Wednesday, December 1, 2010

Pumpkin Pasta with Sausage, Spinach, and Sage

I am a Food Network fanatic.  You're not surpised? Huh.  Well, I know all of the stars on a first name basis.  We're all very tight.  Rachael Ray and I especially go a long way back.  Years ago, when I was living in Los Angeles, her show was on during the time that I would make dinner, so Rach and I cooked together.  We'd chop, stir, and saute together.  It was a wonderful friendship.  Although, to be honest, I have not even ONCE managed to make one of her dishes in 30 minutes.  Go figure. 

One of my all-time favorite pasta dishes is her Pasta with Sausage and Wild Mushroom, from her book 365: No Repeats.  (It's a follow-the-recipe-to-the-letter kind of good.)  I usually make it sometime between Thanksgiving and Christmas, sort of as a splurge dish.  It's rich, creamy, and amazing.  So when I saw that my one of my favorite bloggers, Roni Noone, recently posted a lightened up version of the dish on her website, I heard the heavens open up and the angels sing!  OK, maybe not.  But I knew I would be trying it.  

Of course, being true to myself, I fiddled with Roni's recipe, making it a little bit more aligned with Rachael's recipe.  And I added a few things to suit my own taste.  First, I used fresh sage, rather than the ground sage Roni suggested, because the knew how much of a flavor punch it adds.  It's woodsy and earthy and delicious.  However, if you want to make this dish tonight, go right ahead and use dried sage.  No harm done.  Secondly, I added celery.  I wanted to bulk up the veggie content of the dish, and searched my fridge for something mild and unassuming.  Celery jumped right out at me.  It's adds a mild herbal-ness, that almost turns sweet when it's cooked.  It was the perfect addition. 

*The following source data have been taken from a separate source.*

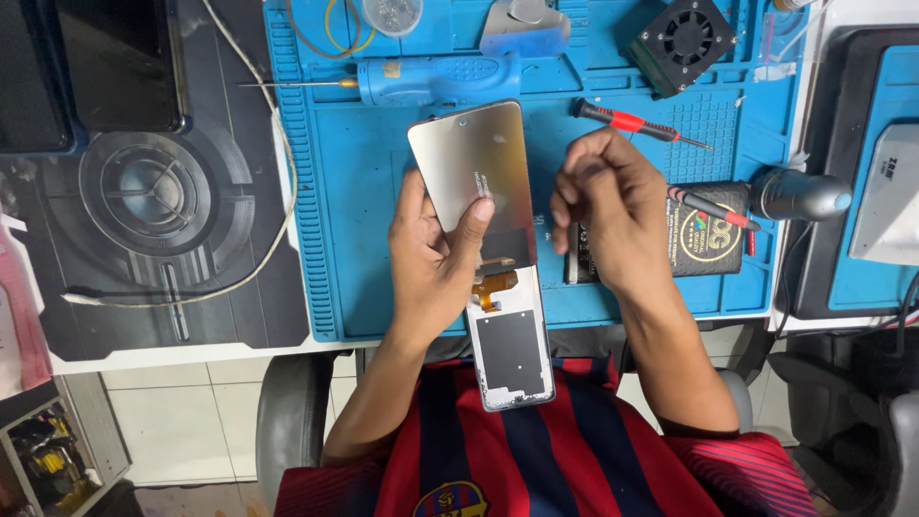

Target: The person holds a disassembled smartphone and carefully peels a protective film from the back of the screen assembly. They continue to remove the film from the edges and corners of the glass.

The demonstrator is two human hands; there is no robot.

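Observation:
My left hand [433, 258] grips a phone display panel [476, 163], its grey back side up and tilted away from the phone frame [512, 349] below it. An orange flex cable [495, 284] still joins the panel to the frame. The frame's lower end rests against my striped shirt. My right hand [613, 206] hovers just right of the panel with fingers curled and pinched together; whether it holds anything small I cannot tell. Both hands are over the blue work mat [354, 191].
On the mat lie a red-handled screwdriver [637, 123], a blue rotary tool [436, 78], a small black fan [683, 40] and a black phone battery [704, 235]. A black mat with a dark tablet [115, 62] lies to the left, a grey device [895, 196] to the right.

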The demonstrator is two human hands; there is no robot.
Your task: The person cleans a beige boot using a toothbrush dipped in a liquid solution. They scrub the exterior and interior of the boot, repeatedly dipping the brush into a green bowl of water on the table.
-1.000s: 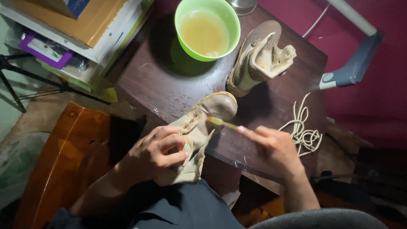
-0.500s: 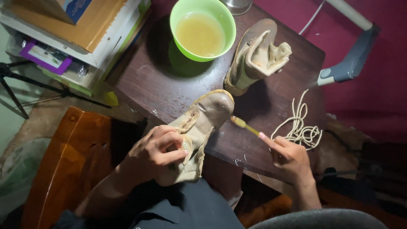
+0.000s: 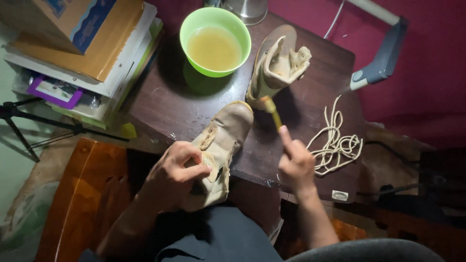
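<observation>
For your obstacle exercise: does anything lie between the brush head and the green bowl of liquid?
Yes. The second boot stands just beyond the brush held by the right hand, partly on the line to the green bowl.

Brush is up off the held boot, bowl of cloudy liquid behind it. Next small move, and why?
Probably carry the brush on to the green bowl for a dip. The right hand holds it lifted off the boot, bristle end pointing toward the bowl's murky liquid, beside the second boot. The left hand grips the first boot by its upper, toe resting on the table, ready for more scrubbing.
</observation>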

ABOUT THE GREEK YOGURT:  Instead of the heavy cream that Rachael uses, Roni substituted non-fat greek yogurt.  But alas, I had only plain non-fat yogurt, not greek style, in my fridge.  My version turned out well enough.  However, greek yogurt is thicker than regular yogurt.  I have a hunch that if you use greek yogurt, you might end up with a more velvety, creamy sauce.  It's just a hunch though.
Pumpkin Pasta with Sausage, Spinach, and Sage
Servings: 6 generous servings
Serving Size: 2 cups
Points per serving: 7

  • 1 lb whole wheat penne pasta (I used Ronzoni Smart Taste)
  • 1 medium onion, chopped
  • 3 stalks celery, chopped as finely as you can muster
  • 1 package Italian turkey sausage (Mine was 1.5 lbs of links that I squeezed out of the casings.  You can also buy the sausage without the casings, also called bulk style.)
  • 3 cloves of garlic, pressed (or the equivalent using pre-minced garlic in a jar.  Genius!)
  • 1 15 oz can chicken broth
  • 1 15 oz can pumpkin puree
  • 1 10 oz package frozen spinach, thawed and squeezed of extra water
  • 1 cup plain, non-fat yogurt (or 1 cup plain, non-fat greek yogurt)
  • 2-3 tablespoons thinly sliced sage leaves (Go easy on the fresh sage at first, especially if your sausage is flavorful.  Taste as you go.) OR 2 teaspoons ground sage
  • 1/4 teaspoon ground nutmeg
  • 1/2 teaspoon kosher salt
  • 1/2 teaspoon black pepper
  1. Put your pasta water on to boil. Go ahead and get this going early if you like.  It's better to have the water boil for a while than to be impatiently waiting for it.  Once it comes to a boil, add lots of salt and cook your pasta until al dente, then drain. 
  2. In the midst of the pasta-waiting game, start your sauce.  Make sure you use a pan large enough to hold the sauce and pasta together.   
  3. Heat a large pan over medium high heat, and spray with Pam.  Add the sausage, onions and celery to the hot pan.  Let the sausage cook through and the onions and celery soften.  
  4. Add the chicken broth, and bring everything to a boil.
  5. Lower the heat to LOW and add pumpkin puree, spinach, yogurt, sage, nutmeg, kosher salt and pepper.  Taste and adjust seasoning as needed.
  6. Add the cooked pasta, and mix together with the sauce, making sure everything is well incorporated.
  7. Enjoy. 

1 comment:

  1. I've made a gluten-free version of that before -- it was really tasty (or so those GF people at my church said!). I didn't think to put a meat in it though, will have to try it!